The gesture is intended, one assumes, as the usual warning against ego-fuelled expansion. But, since easyJet is only adding 3% capacity this year, the airline is hardly engaged in a post-Thomas Cook grab for market share. Count your blessings, Stelios: this is about as good as it gets.

TalkTalk abandons broadband as business requires deep pockets

TalkTalk’s sale of its fibre broadband business, FibreNation, was delayed by Labour’s “free broadband” idea during the election campaign, but the interruption was brief. The business is now being bought by CityFibre, the Goldman Sachs-backed outfit, for £200m.

Fine, but the pause obscured the real question: why is TalkTalk selling so soon? It is only two years since the chairman, Sir Charles Dunstone, announced a great opportunity for TalkTalk in rolling out full fibre. A £200m fund-raising in 2018 was pitched, in part, as a way to fund the ambition. There was brave talk about finding a financial partner and passing 3m homes by the mid-2020s. As it is, the sale of the FibreNation division is happening when only 49,000 homes have been covered, mostly in York.

TalkTalk can boast a handsome return from the disposal – more than three times the £60m of capital invested – so the adventure has been worthwhile. The company also gets a long-term supply deal with CityFibre. But one can look at things the other way around. If the returns are so good at the start of fibre roll-out, why not stay for a few more laps?

The answer, it seems, is that TalkTalk can’t afford it. It could only compete if it found a partner, but a joint venture deal with M&G Prudential fell apart.

A return to life as a wholesaler and retailer of broadband is probably just a sensible recognition that taking on the likes of BT Openreach and Virgin in new fibre infrastructure requires deep pockets. All the same, the shares have gone roughly nowhere since Dunstone returned as executive chairman in 2017.

The profit on disposal is nice to have, but FibreNation was supposed to be a business for the long-term.

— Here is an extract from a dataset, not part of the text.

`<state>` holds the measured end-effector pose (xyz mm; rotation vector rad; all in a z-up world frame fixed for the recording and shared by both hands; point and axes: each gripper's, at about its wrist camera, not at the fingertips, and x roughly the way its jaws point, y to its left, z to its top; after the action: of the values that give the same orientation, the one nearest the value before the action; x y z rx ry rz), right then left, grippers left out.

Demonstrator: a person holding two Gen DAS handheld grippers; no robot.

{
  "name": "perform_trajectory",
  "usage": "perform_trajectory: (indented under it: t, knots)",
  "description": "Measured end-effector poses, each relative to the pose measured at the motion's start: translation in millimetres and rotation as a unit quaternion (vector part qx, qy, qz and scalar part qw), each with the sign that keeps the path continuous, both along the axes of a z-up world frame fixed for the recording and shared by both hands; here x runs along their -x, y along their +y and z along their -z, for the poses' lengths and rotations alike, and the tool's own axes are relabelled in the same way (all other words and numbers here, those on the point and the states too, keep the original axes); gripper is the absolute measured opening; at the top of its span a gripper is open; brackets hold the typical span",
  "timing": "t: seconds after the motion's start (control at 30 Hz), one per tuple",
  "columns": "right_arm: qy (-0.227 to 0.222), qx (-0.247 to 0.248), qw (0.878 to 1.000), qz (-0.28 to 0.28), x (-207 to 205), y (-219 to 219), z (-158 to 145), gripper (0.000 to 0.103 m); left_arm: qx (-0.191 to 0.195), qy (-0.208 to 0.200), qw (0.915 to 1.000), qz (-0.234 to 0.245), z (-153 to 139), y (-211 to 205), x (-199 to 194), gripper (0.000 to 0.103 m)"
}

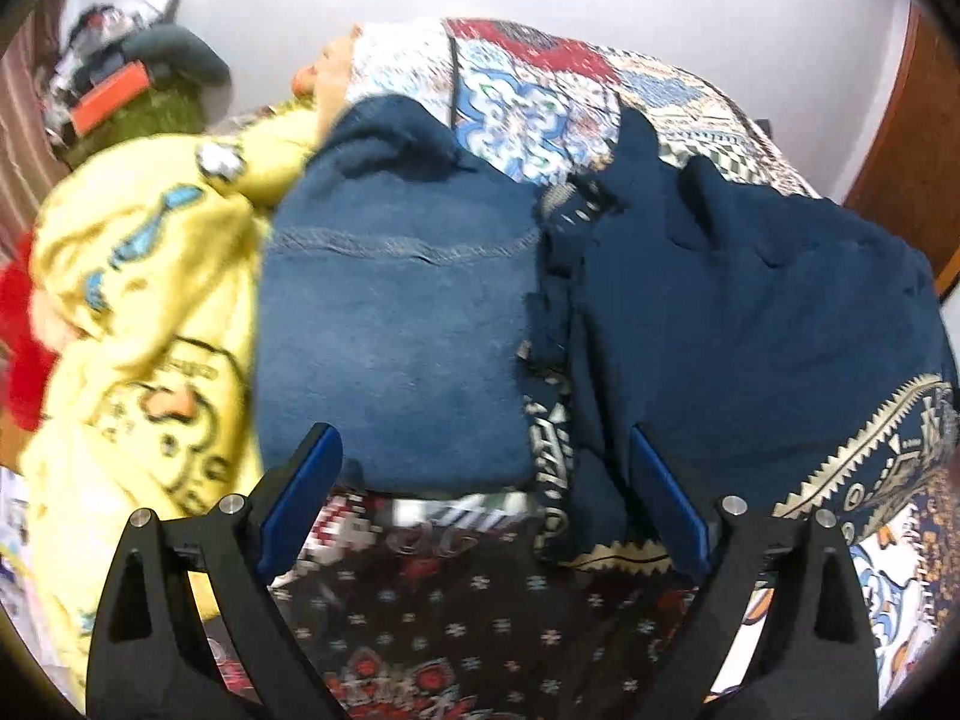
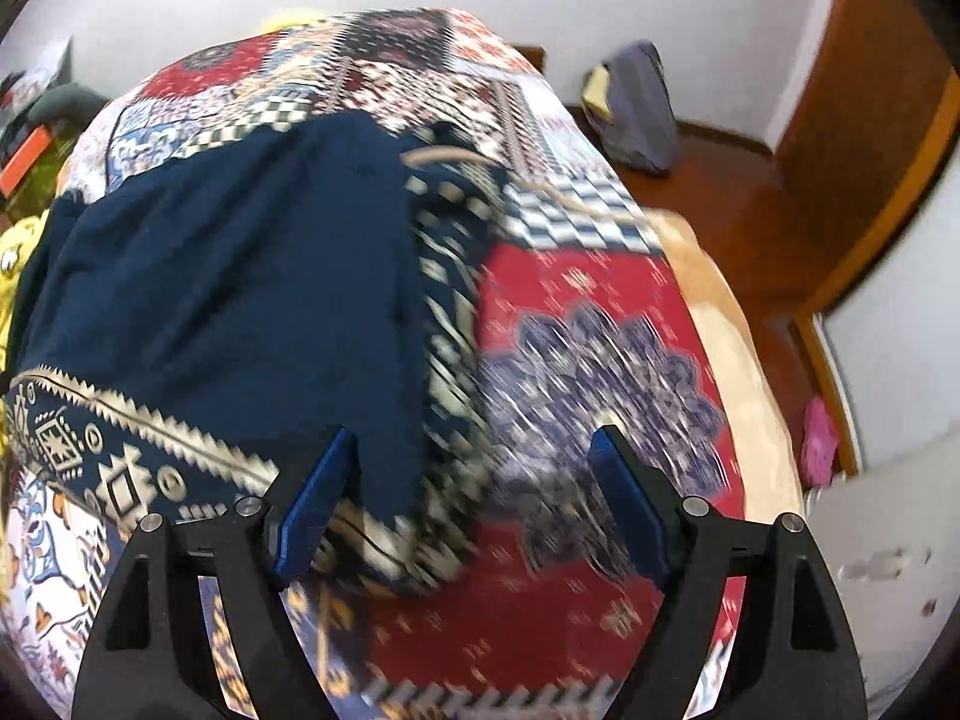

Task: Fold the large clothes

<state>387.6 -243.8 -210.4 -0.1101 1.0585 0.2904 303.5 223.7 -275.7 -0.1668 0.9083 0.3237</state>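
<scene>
A navy garment (image 2: 228,276) with a cream patterned border (image 2: 120,456) lies spread on the patchwork bedspread (image 2: 570,300). It also fills the right of the left wrist view (image 1: 750,312). Beside it, on its left, sits a folded blue denim piece (image 1: 390,330). My left gripper (image 1: 483,450) hangs open over the denim's near edge, its blue pads (image 1: 300,498) touching nothing. My right gripper (image 2: 474,444) is open above the navy garment's right edge, which runs between the jaws; the pads do not press on it.
A yellow printed garment (image 1: 138,312) is heaped left of the denim, with something red (image 1: 18,348) beyond it. Clutter (image 1: 114,90) stands by the wall at the far left. To the right of the bed are wooden floor (image 2: 750,204), a grey-purple bag (image 2: 636,108) and a pink item (image 2: 819,438).
</scene>
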Motion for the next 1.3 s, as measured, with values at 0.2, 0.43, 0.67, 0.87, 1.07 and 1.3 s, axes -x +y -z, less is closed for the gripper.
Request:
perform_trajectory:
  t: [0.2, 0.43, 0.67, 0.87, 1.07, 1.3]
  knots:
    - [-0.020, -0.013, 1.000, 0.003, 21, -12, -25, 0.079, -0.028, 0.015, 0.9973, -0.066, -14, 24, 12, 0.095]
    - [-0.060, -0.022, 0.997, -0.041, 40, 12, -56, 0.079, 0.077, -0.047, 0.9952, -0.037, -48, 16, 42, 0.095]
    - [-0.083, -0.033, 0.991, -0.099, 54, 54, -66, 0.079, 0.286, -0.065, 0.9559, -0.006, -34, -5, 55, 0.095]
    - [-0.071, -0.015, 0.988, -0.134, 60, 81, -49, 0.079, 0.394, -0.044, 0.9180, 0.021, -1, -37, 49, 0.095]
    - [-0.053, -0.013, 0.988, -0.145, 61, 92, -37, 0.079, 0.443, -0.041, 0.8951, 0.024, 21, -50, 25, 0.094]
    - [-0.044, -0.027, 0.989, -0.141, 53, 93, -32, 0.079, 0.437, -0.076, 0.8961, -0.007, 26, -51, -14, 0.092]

Lloyds’ green plan is fierce but fuzzy

A plea to companies planning to parade their carbon-reduction credentials: don’t be vague. It is clearly good news that Lloyds Banking Group wants to “help finance a green future” since it is the UK’s biggest lender. But even a cursory prod reveals a few problems with Lloyds’ pledge to “reduce the carbon emissions we finance by more than 50% by 2030”.

What quantities do you currently finance? Surely that’s essential to know. Details will be revealed only later this year, though. How will emissions through the supply chain be measured? The bank is still working on methodology.

Lloyds is sure, though, that it can’t make improvements alone since significantly reducing carbon emissions “will require entirely new ways of living and working for our customers and clients”. Fair enough, but are you also saying the 50%-plus “pledge” would not be binding on Lloyds if borrowers don’t play ball? That seems to be the gist.

One shouldn’t be too sniffy: Lloyds’ approach is bolder than most of its rivals’. But precision, as applies with financial promises, would help here.